Starting here at home with SPY, we can see that after a brisk pullback in early August that took the index below its 50-day moving average, stocks have continued to power to new all-time highs. As far as domestic stocks are concerned, the bull still is very much on the run. Now you have to watch the price to see when that bull runs out of gas, because he always runs out of gas at some point before the next refuel.
To see how things are going in Europe, Australia and the Far East, we can look at the proxy for the biggest equities in those respective markets such as those held in EFA. As you can see here, EFA has tumbled since July, with stocks in the index now trading just slightly above the 200-day moving average.
Weakness in European markets is what’s been dragging EFA down.

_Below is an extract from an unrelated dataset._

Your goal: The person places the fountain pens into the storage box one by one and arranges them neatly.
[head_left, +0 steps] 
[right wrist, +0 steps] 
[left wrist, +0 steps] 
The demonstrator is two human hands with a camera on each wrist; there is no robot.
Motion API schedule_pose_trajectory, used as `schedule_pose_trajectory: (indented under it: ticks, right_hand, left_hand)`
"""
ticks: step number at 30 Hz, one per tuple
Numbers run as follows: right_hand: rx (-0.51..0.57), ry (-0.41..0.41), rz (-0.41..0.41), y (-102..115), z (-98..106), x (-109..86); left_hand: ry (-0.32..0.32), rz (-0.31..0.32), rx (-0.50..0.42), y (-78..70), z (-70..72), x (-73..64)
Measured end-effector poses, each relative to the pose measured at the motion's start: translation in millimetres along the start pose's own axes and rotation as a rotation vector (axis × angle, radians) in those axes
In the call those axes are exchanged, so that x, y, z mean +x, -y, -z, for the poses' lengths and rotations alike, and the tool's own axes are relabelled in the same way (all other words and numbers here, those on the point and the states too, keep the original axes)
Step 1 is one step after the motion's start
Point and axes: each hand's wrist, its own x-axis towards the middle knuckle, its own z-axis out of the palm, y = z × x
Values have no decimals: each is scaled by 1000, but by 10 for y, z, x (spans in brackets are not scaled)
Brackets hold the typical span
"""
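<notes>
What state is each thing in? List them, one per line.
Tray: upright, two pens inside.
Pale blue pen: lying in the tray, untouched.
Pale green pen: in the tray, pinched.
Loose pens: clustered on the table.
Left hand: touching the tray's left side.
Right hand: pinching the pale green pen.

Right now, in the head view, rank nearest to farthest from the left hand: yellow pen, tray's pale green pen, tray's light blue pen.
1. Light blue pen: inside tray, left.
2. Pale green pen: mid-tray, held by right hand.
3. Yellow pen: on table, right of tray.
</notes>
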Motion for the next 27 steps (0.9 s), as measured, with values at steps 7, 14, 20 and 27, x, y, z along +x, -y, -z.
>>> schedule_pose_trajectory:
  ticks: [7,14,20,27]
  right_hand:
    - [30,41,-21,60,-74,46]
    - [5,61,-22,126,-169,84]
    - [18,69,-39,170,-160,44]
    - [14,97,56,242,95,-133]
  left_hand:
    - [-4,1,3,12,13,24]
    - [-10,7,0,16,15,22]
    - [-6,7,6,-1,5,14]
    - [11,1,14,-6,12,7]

Until European markets can stage a sustained comeback, there is liable to be more weakness in EFA going forward.
As for emerging market equities of the sort held in EEM, we can see that things have been very good, especially from February through early September. Emerging markets have experienced a pullback during the past couple of weeks, but I suspect that this is more a case of profit taking than it is the beginning of sustained weakness in emerging markets.
Finally, we have China and the large-cap stocks held in FXI. This ETF allows us to take a trip to the world’s second-largest economy to see how stocks pegged to the nation are performing. Much like EEM, China stocks have been on a tear since the spring. Since September, however, there has been some profit taking in FXI.
Once again, I suspect that the pullback is just part of the emerging market volatility and not any start of a material decline in China. In fact, I think that we could be looking at a very good buying opportunity in China and emerging markets on further weakness in the respective segments.
Of course, I don’t plan on jumping the gun here. What we need to do is monitor the price action in these four key ETFs, as each will tell us a lot about the world — and how to invest for maximum success.